LONDON, Nov 8 Reuters - The pound held on Monday near five-week lows touched last week against the dollar and euro, pressured by ebbing rate hike bets and a possible British confrontation with the European Union over post-Brexit Northern Ireland trading arrangements.
The Bank of England kept rates on hold at 0.1% last week, but uncertainty remains high after they were wrong-footed last week by policymakers who kept rates on hold. Markets priced two rate hikes at the end of the year-end before the BoE meeting.
The decision sent the sterling to its biggest weekly loss against the dollar since August, while the euro fell the most since April.
The decision will have left many speculators licking their wounds as data for the week to last Tuesday showed $1.3 billion worth of bullish pound positions built up ahead of the BoE meeting.
The data from the U.S. Commodity Futures Trading Commission shows a decline from a net short a month ago as the BoE seemed to guide rate expectations higher.
The policy stance of the Fed and the European Central Bank have been clearly signalled and signposted by Sarah Hewin, senior economist at Standard Chartered, while the European Central Bank, Federal Reserve and the BoE had been more dovish than anticipated.
She said that the signals were very unclear for the BoE and that's why sterling took such a hit. There is uncertainty in policymaking from the BoE that is going to be limited to the sterling upside in the near-term. The pound went down against the dollar at 9.10 GMT at $1.349, holding just off a $1.3425 low on Friday. It was a five-week low and a shade off the one-year low of $1.3412 hit at the end of September.
It traded flat against the euro last week, going to fall as low as 85.950.
Sterling is also feeling some pressure from the rhetoric around so-called Article 16, which allows Britain or the European Union to take unilateral action if they deem the deal governing post-Brexit trade is hurting their interests.

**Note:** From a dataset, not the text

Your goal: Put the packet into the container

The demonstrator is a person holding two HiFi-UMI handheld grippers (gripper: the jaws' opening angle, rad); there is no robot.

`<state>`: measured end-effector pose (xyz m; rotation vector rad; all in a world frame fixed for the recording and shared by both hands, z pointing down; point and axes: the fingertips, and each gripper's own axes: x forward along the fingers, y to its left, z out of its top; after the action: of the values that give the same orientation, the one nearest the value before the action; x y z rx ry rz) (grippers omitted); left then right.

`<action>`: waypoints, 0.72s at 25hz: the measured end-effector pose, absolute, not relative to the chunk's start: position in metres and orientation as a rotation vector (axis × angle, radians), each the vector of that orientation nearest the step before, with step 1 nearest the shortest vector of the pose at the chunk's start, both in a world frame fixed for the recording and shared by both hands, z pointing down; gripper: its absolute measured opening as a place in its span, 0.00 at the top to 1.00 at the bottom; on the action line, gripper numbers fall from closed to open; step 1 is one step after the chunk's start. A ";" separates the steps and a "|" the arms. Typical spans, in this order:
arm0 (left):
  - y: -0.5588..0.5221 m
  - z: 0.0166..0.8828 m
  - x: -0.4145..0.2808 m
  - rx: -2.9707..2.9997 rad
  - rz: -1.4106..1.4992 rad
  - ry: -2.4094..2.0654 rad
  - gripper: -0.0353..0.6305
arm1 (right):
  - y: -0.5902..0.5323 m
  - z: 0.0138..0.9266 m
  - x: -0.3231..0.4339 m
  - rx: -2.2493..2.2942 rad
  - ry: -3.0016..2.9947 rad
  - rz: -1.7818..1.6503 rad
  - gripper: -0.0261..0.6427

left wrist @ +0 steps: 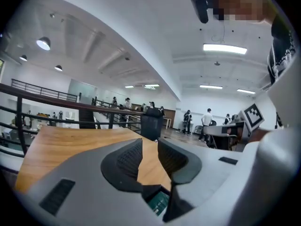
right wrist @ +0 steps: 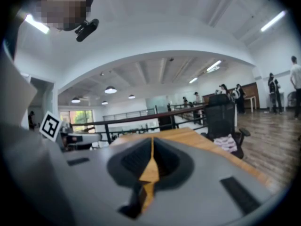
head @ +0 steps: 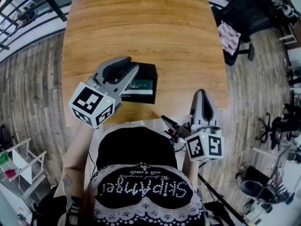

Britain has threatened to invoke Article 16 around Northern Ireland trade arrangements, and Ireland"s foreign minister said on Sunday the UK government appeared ready to do so.
The EU feels that Britain wanted to collapse the talks by asking for what they know they can't get he added.
Risk reversals, derivatives that give investors the right to sell an asset, show higher demand for put options on the pound than for calls which allow holders to buy the asset.